Approaching the interface as an ethnographic field might seem sociologically strange, yet this is where we will spend most of our life, and although we know very little about this virtual territory, it reorganizes fundamental dimensions of the everyday, destabilizes central sociological concepts, and encourages unusual social psychological experiences. As such, the present text is also a self-reflexive topography of this virtual territory, a modest attempt to evoke some of its zones, effects and dangers.

FACING THE EYE/ME OF THE CAMERA

One evening, Debbie and I are contemplating having a romantic relationship, but because of our respective positions in the academic world, we think that it deserves serious consideration. If we decide to go ahead, it will have to be really subtle and discrete. At least for now. The next morning, as we are driving to the airport and discussing possible strategies we might use to keep our relationship secret, I notice a young man, a huge black camera protruding from his right shoulder, standing by the sliding doors of the American Airlines terminal, where I am about to embark. Probably a tourist shooting last pictures of Vegas, I think. We park in front of the terminal and get out of the car to unload my bags.

As we turn towards each other to say our good-byes, I feel a strange presence behind my back. I turn around and find myself face-to-face with the man holding his camera which now I notice bears the "Channel 3" logo on it. While the young anchorwoman next to him sticks a mike in front of my mouth, he blocks my view by forcing the camera in my face.

Anchorwoman: "Hi sir, and what's your destination today?"

Me: " Brussels."

Anchorwoman: "And in which state is that?"

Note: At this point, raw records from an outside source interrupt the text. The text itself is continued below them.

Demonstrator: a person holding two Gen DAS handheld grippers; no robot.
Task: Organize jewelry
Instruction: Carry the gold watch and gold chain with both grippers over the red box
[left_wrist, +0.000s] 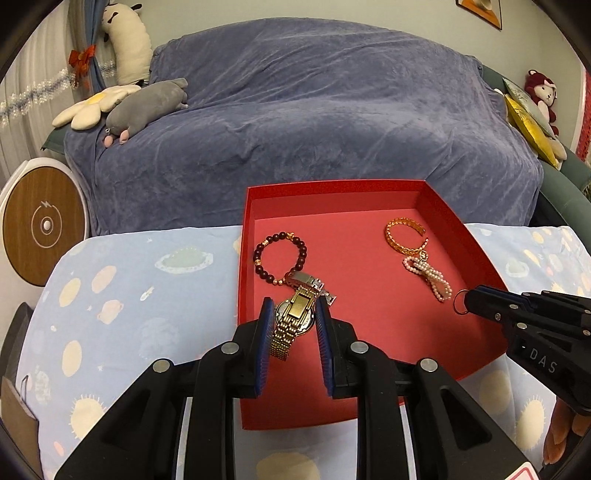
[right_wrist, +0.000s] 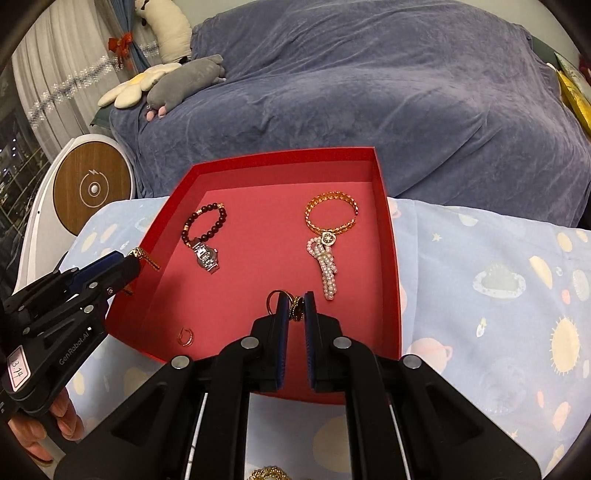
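Note:
A red box (left_wrist: 334, 194) (right_wrist: 284, 158) sits on a pale blue space-print cloth. My left gripper (left_wrist: 294, 308) (right_wrist: 127, 264) is shut on a gold watch (left_wrist: 293, 319), held over the box's near left part. My right gripper (right_wrist: 295, 301) (left_wrist: 467, 301) is shut on a dark-and-gold ring piece (right_wrist: 295, 308) with a thin ring (left_wrist: 460, 301) at its tip, over the box's near right. Inside lie a dark bead bracelet (left_wrist: 280, 256) (right_wrist: 205, 221), a silver watch (right_wrist: 206, 256) (left_wrist: 312, 282), a gold bangle (left_wrist: 404, 232) (right_wrist: 332, 212), a pearl bow (left_wrist: 430, 275) (right_wrist: 327, 267) and a small hoop earring (right_wrist: 185, 336).
A sofa under a blue-grey cover (left_wrist: 314, 110) stands behind the box, with plush toys (left_wrist: 147, 105) at its left end. A round wooden-faced device (left_wrist: 42, 223) stands at the left. More gold jewelry (right_wrist: 267, 472) lies on the cloth at the bottom edge.

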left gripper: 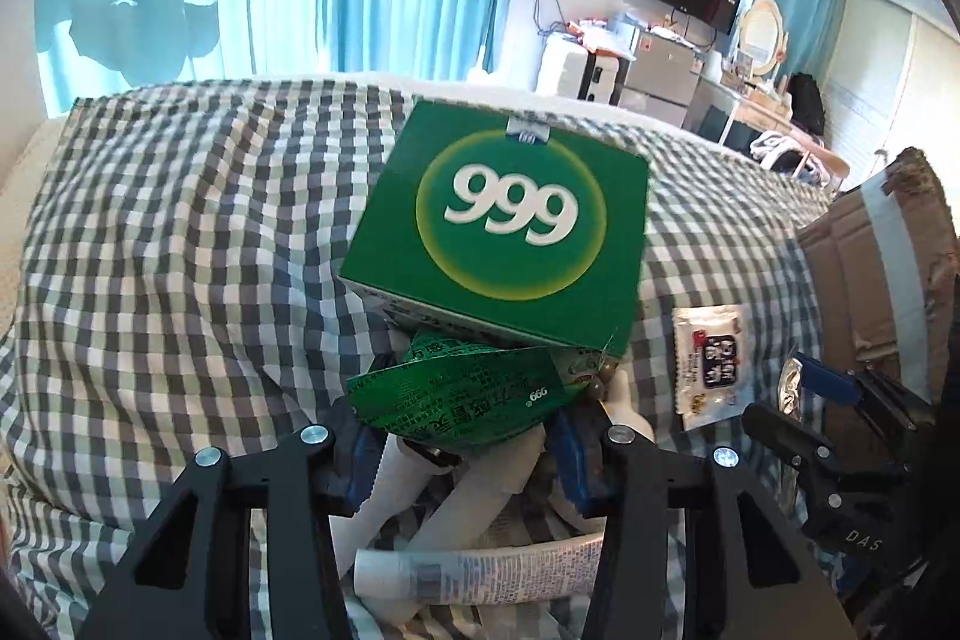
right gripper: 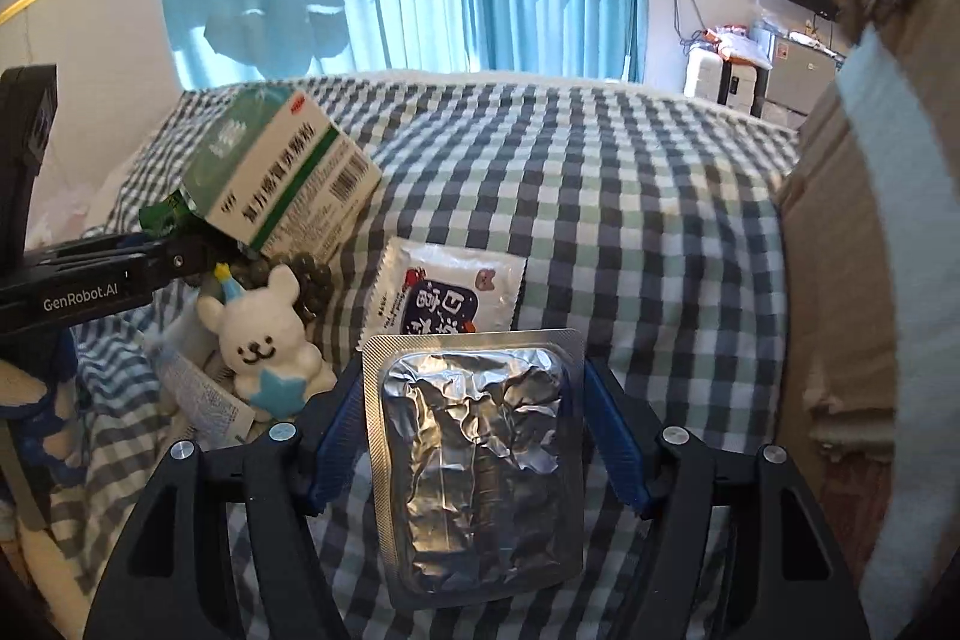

Me: " Belgium, a country really. Europe. In between France and Holland."

Anchorwoman: "I see; you are flying to Europe. Now, sir I am sure that you must have seen the news about the plane crashes recently. How does that make you feel? Are you nervous at all?"

Me: "Thanks for reminding me. And here I was trying precisely not to think about it."

Bad answer. I should have launched into a sociological lecture and explain how in fact passengers' lives are routinely sacrificed because of capitalist imperatives of more flights and faster turn-around. But I can't really think straight; I feel confused and horribly self-conscious in front of this passionless eye recording everything. I also suddenly realize that Debbie and I are caught, trapped, denounced. For all our strategizing secrecy, we're now going to be on prime-time. Just like that. "Isn't this weird?" asks Debbie. "Perfect postmodern moment," I answer.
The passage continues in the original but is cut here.